Work order. Print the data that follows exactly as it stands, from its first line through the line containing "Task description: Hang", and stop there.

Recorded data.

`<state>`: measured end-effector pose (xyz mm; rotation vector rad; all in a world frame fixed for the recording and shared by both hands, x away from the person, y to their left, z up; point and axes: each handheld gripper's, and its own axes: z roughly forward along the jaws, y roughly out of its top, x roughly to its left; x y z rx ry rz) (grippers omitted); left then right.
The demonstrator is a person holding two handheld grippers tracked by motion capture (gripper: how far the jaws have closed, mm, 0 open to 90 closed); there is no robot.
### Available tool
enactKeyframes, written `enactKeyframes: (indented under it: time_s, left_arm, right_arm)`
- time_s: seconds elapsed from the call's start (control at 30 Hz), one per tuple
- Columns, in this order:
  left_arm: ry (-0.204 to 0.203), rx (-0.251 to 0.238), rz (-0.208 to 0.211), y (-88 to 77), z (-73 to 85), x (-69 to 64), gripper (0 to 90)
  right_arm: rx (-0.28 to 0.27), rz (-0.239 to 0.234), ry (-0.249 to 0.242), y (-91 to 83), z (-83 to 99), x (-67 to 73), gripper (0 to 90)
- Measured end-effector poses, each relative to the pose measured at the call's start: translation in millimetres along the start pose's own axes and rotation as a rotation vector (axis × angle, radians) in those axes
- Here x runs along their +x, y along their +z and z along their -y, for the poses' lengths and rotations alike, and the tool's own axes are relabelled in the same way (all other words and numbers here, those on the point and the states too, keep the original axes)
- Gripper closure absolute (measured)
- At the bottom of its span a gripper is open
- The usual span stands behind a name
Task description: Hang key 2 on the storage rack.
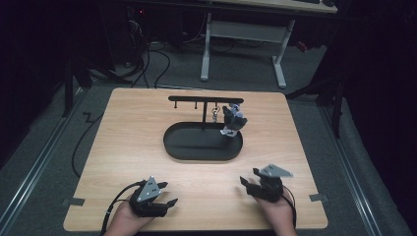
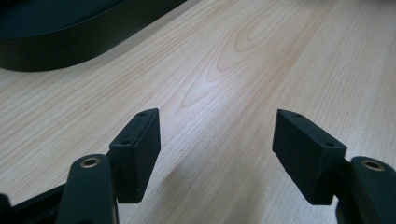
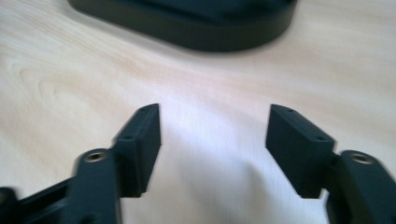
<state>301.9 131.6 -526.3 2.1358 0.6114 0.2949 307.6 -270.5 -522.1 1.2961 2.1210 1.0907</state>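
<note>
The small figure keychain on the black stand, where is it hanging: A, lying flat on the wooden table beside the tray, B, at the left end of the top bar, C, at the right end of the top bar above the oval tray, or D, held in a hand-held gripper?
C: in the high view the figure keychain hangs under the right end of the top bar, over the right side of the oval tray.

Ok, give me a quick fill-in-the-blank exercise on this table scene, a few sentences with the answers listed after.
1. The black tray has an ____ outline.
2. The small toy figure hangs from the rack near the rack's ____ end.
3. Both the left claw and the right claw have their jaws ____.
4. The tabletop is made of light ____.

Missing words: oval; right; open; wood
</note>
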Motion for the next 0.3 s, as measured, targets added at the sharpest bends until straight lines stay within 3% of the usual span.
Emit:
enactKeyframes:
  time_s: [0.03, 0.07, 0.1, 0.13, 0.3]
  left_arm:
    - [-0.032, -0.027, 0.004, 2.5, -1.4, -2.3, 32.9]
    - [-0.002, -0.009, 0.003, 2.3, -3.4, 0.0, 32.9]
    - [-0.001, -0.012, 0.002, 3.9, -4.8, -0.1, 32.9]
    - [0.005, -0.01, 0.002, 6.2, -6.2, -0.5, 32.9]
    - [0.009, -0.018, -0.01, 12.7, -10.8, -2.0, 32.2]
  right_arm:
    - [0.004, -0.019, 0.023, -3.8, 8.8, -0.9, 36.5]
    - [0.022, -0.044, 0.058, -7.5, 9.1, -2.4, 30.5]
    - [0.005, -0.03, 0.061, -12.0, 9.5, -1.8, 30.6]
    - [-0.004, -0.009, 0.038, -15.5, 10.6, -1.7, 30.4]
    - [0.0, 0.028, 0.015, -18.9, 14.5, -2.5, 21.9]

Solution for this task.
`<state>`: measured end-effector pose (xyz mm; rotation vector rad; all in a world frame fixed for the recording and shared by both hands, x away from the person, y to their left, z up; point and axes: each handheld gripper's, and its own axes: z roughly forward along the jaws, y roughly out of its top, x roughly to its left; x y z rx ry rz) (grippers omitted); left then right.
The demonstrator is a person holding two handheld grippers tracked by motion capture (gripper: how far the jaws have closed, mm, 0 open to 90 closed); there is no robot.
### Available tool
enactKeyframes, written `enactKeyframes: (indented under it: time_s, left_arm, right_arm)`
- time_s: seconds elapsed from the call's start (control at 30 Hz), one per tuple
- Columns, in this order:
  left_arm: ry (-0.204 to 0.203), rx (-0.251 to 0.238), rz (-0.208 to 0.211), y (-88 to 77), z (-73 to 85), x (-69 to 64), gripper (0 to 90)
  right_arm: rx (-0.28 to 0.27), rz (-0.239 to 0.234), ry (-0.249 to 0.242), y (-91 to 83), z (-83 to 99), x (-67 to 73), gripper (0 to 90)
- Measured end-effector poses, each relative to the pose measured at the call's start: translation in millimetres along the start pose's own axes and rotation as a rotation vector (axis × angle, radians) in those axes
- Here x runs along their +x, y along their +z and z along their -y, for the poses' lengths and rotations alike, and the tool's own axes are relabelled in the same way (all other words and numbers here, those on the point and the states too, keep the original axes)
- Gripper closure absolute (measured)
- At the bottom of its span a gripper is open
- The usual span stands behind a name
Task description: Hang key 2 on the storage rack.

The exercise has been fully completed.